Your instructions -
Transcribe the whole listing exactly; the images stay out.

======== Dataset content ========

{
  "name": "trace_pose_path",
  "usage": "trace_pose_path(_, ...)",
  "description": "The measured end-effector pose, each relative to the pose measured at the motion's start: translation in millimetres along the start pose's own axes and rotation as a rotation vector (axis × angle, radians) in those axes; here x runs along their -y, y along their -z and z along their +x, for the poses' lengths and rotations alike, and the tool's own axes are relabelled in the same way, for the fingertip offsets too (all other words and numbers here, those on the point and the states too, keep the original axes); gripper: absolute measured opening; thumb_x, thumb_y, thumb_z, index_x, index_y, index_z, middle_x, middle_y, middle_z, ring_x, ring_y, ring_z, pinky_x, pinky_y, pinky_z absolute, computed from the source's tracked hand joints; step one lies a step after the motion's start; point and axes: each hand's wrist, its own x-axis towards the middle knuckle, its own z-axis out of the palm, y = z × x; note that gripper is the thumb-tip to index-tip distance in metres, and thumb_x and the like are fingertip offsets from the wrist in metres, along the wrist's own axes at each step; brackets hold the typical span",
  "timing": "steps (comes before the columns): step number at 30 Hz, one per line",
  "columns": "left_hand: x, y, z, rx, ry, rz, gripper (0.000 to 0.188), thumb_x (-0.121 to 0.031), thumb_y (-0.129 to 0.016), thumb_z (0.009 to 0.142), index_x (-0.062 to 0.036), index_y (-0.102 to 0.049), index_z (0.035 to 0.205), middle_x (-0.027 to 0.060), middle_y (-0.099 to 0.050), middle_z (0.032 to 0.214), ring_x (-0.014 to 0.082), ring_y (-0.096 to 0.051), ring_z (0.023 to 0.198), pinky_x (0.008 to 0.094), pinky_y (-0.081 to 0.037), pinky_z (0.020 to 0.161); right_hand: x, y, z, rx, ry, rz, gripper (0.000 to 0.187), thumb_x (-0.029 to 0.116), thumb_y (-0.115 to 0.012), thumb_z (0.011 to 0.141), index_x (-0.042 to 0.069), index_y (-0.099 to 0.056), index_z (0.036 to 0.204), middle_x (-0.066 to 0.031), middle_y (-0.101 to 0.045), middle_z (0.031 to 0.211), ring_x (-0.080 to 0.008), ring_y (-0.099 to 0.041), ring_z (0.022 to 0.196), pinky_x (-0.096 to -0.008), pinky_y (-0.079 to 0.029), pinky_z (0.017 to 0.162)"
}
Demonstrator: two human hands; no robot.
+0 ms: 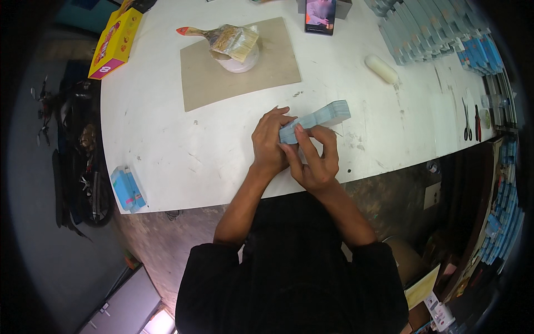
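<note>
Over the near part of the white table, both hands are at a thick stack of light-blue paper slips point(320, 118). My left hand point(270, 139) is wrapped round the stack's near-left end, its fingers on the far side. With thumb and forefinger, my right hand point(316, 158) pinches at the near edge of the same stack. The stack's far-right end sticks out beyond the hands, its layered edges showing. Part of the near end is hidden by my fingers.
A wide brush point(233, 42) rests across a white tub point(242, 60) on a grey-brown board point(200, 89). Blue-grey stacks point(425, 28) stand far right, near scissors point(466, 119). A white oblong piece point(381, 68), yellow box point(117, 42), phone point(320, 15) and blue packet point(128, 189) also lie on the table.
</note>
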Motion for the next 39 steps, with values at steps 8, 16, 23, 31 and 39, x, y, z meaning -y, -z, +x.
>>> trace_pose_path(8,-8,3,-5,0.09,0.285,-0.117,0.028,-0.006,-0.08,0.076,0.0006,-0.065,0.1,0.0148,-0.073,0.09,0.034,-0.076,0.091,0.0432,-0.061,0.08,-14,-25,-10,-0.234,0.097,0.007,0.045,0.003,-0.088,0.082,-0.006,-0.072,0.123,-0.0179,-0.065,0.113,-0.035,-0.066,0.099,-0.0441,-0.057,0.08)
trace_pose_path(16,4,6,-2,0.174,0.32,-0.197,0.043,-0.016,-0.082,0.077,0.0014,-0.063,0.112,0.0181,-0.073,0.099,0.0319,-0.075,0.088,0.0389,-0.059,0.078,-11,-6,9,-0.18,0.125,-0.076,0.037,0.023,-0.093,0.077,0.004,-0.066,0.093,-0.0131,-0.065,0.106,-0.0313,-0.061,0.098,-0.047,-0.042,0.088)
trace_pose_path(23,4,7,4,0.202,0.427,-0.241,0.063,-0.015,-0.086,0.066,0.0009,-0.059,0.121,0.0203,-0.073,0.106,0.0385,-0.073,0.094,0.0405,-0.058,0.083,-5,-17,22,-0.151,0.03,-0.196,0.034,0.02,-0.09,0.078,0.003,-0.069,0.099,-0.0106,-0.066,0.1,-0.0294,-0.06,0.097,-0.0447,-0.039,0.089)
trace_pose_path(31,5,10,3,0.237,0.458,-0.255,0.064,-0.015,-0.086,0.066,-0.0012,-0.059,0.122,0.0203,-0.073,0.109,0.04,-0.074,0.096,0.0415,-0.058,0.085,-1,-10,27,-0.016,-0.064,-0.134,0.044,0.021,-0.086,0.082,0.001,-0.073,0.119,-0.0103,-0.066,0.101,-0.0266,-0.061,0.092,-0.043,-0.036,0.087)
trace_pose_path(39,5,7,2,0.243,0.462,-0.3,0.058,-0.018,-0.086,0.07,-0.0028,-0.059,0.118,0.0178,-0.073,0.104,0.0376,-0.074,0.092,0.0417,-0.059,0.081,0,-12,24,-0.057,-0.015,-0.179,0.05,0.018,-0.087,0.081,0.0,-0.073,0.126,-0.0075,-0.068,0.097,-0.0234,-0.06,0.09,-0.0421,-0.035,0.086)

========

Solution to the exercise -
{
  "name": "trace_pose_path",
  "usage": "trace_pose_path(_, ...)",
  "description": "The measured end-effector pose, each relative to the pose measured at the motion's start: translation in millimetres along the start pose's own axes and rotation as a rotation vector (axis × angle, radians) in those axes; here x runs along their -y, y along their -z and z along their +x, for the poses' lengths and rotations alike, and the tool's own axes are relabelled in the same way, for the fingertip offsets too (all other words and numbers here, those on the point and the states too, keep the original axes); gripper: absolute measured opening; thumb_x, thumb_y, thumb_z, index_x, index_y, index_z, middle_x, middle_y, middle_z, ring_x, ring_y, ring_z, pinky_x, pinky_y, pinky_z absolute, computed from the source's tracked hand joints; step one lies a step after the motion's start; point and axes: each hand's wrist, its own x-axis towards the middle knuckle, its own z-axis out of the palm, y = z × x; note that gripper is the thumb-tip to index-tip distance in metres, and thumb_x and the like are fingertip offsets from the wrist in metres, along the wrist's own axes at each step; brackets hold the typical span",
  "timing": "steps (comes before the columns): step number at 30 Hz, one per line",
  "columns": "left_hand: x, y, z, rx, ry, rz, gripper (0.000 to 0.188), thumb_x (-0.121 to 0.031), thumb_y (-0.129 to 0.016), thumb_z (0.009 to 0.142), index_x (-0.062 to 0.036), index_y (-0.102 to 0.049), index_z (0.035 to 0.205), middle_x (-0.027 to 0.060), middle_y (-0.099 to 0.050), middle_z (0.032 to 0.214), ring_x (-0.014 to 0.082), ring_y (-0.096 to 0.051), ring_z (0.023 to 0.198), pinky_x (0.008 to 0.094), pinky_y (-0.081 to 0.037), pinky_z (0.020 to 0.161); right_hand: x, y, z, rx, ry, rz, gripper (0.000 to 0.187), thumb_x (-0.029 to 0.116), thumb_y (-0.115 to 0.012), thumb_z (0.011 to 0.141), index_x (-0.042 to 0.069), index_y (-0.099 to 0.056), index_z (0.036 to 0.204), middle_x (-0.066 to 0.031), middle_y (-0.101 to 0.045), middle_z (0.031 to 0.211), ring_x (-0.080 to 0.008), ring_y (-0.099 to 0.041), ring_z (0.022 to 0.196), pinky_x (-0.096 to -0.008), pinky_y (-0.079 to 0.029), pinky_z (0.017 to 0.162)"
}
Demonstrator: two human hands; no robot.
+0 ms: 
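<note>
Over the near part of the white table, both hands are at a thick stack of light-blue paper slips point(320, 118). My left hand point(270, 139) is wrapped round the stack's near-left end, its fingers on the far side. With thumb and forefinger, my right hand point(316, 158) pinches at the near edge of the same stack. The stack's far-right end sticks out beyond the hands, its layered edges showing. Part of the near end is hidden by my fingers.
A wide brush point(233, 42) rests across a white tub point(242, 60) on a grey-brown board point(200, 89). Blue-grey stacks point(425, 28) stand far right, near scissors point(466, 119). A white oblong piece point(381, 68), yellow box point(117, 42), phone point(320, 15) and blue packet point(128, 189) also lie on the table.
</note>
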Motion for the next 39 steps, with values at steps 8, 16, 23, 31 and 39, x, y, z meaning -y, -z, +x.
>>> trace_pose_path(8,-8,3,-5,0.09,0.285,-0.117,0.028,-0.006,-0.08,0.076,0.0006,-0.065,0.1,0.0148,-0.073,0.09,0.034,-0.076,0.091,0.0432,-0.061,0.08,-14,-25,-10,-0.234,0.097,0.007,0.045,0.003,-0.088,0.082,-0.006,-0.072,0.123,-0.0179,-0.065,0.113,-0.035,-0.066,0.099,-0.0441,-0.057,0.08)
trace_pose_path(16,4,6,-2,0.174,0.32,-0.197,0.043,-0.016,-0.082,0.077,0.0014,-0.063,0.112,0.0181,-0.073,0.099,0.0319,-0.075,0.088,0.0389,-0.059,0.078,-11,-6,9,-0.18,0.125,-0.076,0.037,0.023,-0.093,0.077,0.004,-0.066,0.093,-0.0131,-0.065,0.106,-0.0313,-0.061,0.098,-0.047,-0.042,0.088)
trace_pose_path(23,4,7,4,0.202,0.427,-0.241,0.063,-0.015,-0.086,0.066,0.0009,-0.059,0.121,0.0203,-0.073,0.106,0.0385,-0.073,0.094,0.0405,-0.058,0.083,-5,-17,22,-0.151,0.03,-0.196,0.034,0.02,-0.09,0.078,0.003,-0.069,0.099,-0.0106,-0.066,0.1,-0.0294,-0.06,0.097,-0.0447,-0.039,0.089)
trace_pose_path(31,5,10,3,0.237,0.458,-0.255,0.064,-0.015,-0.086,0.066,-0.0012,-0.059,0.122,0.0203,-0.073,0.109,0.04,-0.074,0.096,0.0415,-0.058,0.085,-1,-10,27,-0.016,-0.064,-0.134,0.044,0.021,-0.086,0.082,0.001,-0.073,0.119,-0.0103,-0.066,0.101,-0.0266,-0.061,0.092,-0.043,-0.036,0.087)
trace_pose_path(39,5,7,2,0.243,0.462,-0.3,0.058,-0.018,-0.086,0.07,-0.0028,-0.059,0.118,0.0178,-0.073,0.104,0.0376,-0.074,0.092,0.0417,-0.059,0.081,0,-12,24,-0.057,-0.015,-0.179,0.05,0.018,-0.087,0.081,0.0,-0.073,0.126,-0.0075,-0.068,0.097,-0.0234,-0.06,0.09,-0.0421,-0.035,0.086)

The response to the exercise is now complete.